#ident	"@(#)smail:ToDo,v 1.65 2001/07/30 18:45:46 woods Exp"

Things that should be done before the next minor release (patches are,
of course, gratefully accepted!):

Important Bugs:
--------------------

- DO NOT RUN SMAIL AS ROOT!!!!

  + the daemon will setuid(nobody:nogroup) and re-exec itself after it
    has a file descriptor already bound to port 25 (it will have to be
    started by root on most systems, of course)

  + the main smail/sendmail binary will be setgid-smail (not "mail") so
    that it can write to the queues.

  + local delivery to spool files will be done by a separate setgid-mail
    agent ala *BSD mail.local, with kernel locking where possible,
    *.lock files only where absolutely necessary.

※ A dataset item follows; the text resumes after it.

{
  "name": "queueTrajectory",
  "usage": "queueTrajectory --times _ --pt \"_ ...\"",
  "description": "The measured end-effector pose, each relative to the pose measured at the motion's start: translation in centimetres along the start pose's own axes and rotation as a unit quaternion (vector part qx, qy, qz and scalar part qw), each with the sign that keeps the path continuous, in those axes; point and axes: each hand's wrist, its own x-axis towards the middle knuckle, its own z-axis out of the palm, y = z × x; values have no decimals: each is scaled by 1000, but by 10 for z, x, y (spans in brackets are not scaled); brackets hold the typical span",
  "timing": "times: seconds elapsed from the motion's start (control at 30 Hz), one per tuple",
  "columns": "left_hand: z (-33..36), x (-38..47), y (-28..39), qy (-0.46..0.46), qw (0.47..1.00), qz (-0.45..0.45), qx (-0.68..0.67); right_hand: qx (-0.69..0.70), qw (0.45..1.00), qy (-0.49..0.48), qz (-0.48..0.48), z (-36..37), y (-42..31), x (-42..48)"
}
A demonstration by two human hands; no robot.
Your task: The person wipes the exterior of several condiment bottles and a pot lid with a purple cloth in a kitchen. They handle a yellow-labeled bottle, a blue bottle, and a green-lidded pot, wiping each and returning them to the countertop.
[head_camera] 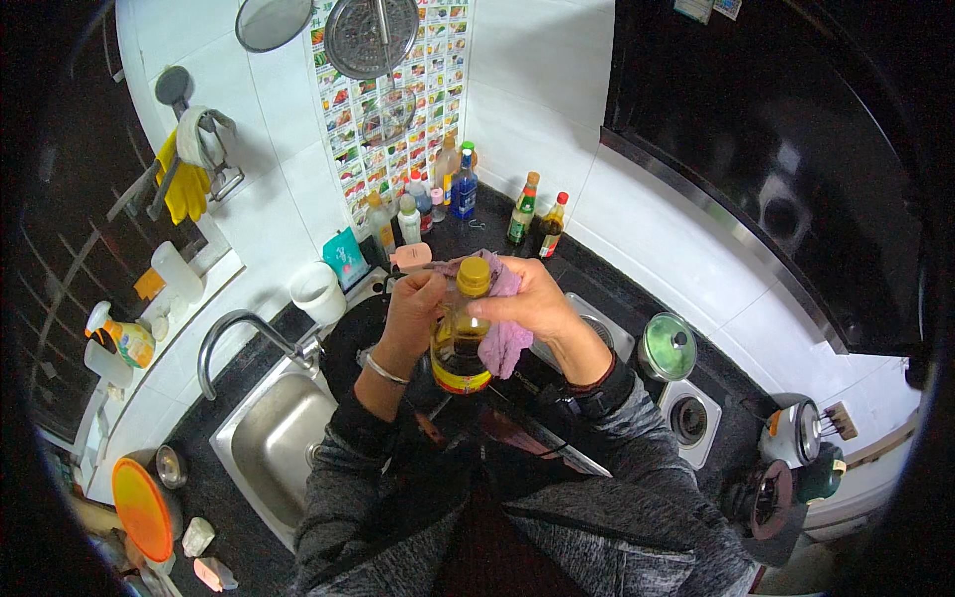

  + initial spool file creation, if necessary, will be done by a tiny
    setuid-root helper on systems that have a root-only chown(2) [one
    exists somewhere already -- search the net]; they will be owned by
    the user, group 'mail', and mode 660.  The spool directory will be
    mode 555 if kernel locking is possible, else 575 & group 'mail' if
    necessary for *.lock files (and owned by root, of course).

  + all mail readers will be expected to either use a small helper to
    safely copy the spool file to a private place (ala movemail, which
    will use kernel file locking when possible or be setgid-mail and use
    *.lock files if necessary), or to use kernel file locking to access
    the spool file (and hopefully copy it away to a private place while
    th user does his/her thing); mail readers (including movemail) will
    be "encouraged" to keep the spool file after emptying it; and setgid
    mail readers will be very Very VERY strongly warned against

  + .forward files will have to be world (or at least group 'smail')
    readable, *or* "Forward to" support can be used.

  + delivery to files and pipes done only as nobody:mail (courtesy the
    setgid-mail local delivery agent) regardless of where they're
    expanded from

  + access to locked files will only be attempted for a limited amount
    of time and messages will be left in the queue if delivery is
    unsuccessful because of such a lock

- make sure TXT records returned from RBL lookups, as well as strings
  included in smtp_hello_reject_hosts, cannot violate SMTP message
  response rules.

- similarly always run raw network data through strvis(3) before sending
  it back out to the network in the likes of an SMTP response message,
  or before logging it.  Borrow strvis(3) from 4.4BSD for other types of
  systems.

- do strip quotes from quoted local parts....  maybe.

- think about ways to avoid doing DNS lookups on all Xsucceed and Xfail
  addresses when a mailing list or other multiple-recipient message is
  retried from the queue [this is fixed now?].

- fix bug where qualify_domain() isn't called for addresses specified on
  the command line (i.e. it only seems to be called when '-t' is used)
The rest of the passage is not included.